Bianca had remembered seeing him this excited only once when she was a young girl assisting him in his alchemy room. Such zeal was reserved for that extraordinary moment of grasping some truth, some kernel of sublime understanding that made every sacrifice, every tortured moment of self-doubt, suddenly worthwhile.
“Aye.” She nodded. “He was about to send the journal to Cairo for verification. Unfortunately, he was murdered before he could send it off.”
“And the journal mysteriously appeared in your rent?”
“It did.”
Albern could have questioned her on its inexplicable arrival, which sounded suspicious at best, but chose to leave his daughter to her own dangers. After all, she was his child and as such was predestined to travel an unconventional if not difficult path in life. Instead, he concentrated on the elixir.

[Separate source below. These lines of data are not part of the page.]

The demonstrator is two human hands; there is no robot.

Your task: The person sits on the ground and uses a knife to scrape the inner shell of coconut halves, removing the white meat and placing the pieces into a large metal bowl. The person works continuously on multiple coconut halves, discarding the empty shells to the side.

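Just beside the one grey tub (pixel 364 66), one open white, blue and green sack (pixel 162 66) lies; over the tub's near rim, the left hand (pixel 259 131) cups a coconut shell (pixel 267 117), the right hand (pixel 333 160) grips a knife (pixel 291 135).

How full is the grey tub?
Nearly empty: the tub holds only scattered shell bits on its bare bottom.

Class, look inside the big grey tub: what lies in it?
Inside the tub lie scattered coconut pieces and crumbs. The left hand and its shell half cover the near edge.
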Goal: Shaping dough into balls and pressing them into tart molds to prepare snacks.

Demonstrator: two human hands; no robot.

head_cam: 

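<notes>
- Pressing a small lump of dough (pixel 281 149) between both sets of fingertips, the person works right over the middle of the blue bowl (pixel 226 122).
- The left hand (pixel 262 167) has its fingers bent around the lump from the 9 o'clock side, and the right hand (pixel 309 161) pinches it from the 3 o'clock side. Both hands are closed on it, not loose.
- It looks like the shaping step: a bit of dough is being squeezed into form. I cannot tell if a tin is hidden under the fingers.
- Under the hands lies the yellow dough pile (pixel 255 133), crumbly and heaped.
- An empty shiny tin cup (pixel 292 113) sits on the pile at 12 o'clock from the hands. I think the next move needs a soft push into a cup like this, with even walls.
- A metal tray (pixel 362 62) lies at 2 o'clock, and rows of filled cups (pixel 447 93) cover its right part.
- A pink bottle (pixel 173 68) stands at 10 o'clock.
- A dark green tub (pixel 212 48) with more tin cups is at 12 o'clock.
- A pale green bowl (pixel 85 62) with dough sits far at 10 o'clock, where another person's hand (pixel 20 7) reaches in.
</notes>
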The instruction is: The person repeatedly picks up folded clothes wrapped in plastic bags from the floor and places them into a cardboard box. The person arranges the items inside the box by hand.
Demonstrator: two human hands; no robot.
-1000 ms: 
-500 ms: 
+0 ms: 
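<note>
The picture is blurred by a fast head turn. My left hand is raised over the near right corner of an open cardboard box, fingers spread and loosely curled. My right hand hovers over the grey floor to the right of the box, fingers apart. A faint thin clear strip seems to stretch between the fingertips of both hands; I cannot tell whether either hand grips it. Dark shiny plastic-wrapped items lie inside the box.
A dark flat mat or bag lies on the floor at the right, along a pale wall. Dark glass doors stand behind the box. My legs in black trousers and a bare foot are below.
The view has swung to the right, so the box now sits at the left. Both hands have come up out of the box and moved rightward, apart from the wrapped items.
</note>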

“So you are trying to re-create the elixir of life?”
Bianca refrained from telling him why she was interested and distorted her explanation by avoiding the topic of John's potentially fatal illness. “I merely wish to glean useful information from his recipe. Perhaps I can find a remedy that might help those suffering from painful disease.”
“Do you wish to grant these sufferers immortal life?”
“I only wish to ease their suffering.”
“But if you were to impart immortality—how would you answer to God?”
Bianca refrained from arguing. She had never understood why a higher entity did not intervene on behalf of His creation. God stopped Abraham from murdering his only son, but where was He when her parents' neighbor Mallon was accused of witchcraft simply for being old and keeping a cat? The parish constable set her in a dunking stool, and if she had not drowned she would have been burned alive. Where was He to prevent such a grievous miscarriage of justice? It seemed to Bianca creating a little bit of immortality might not matter to such an unreliable God.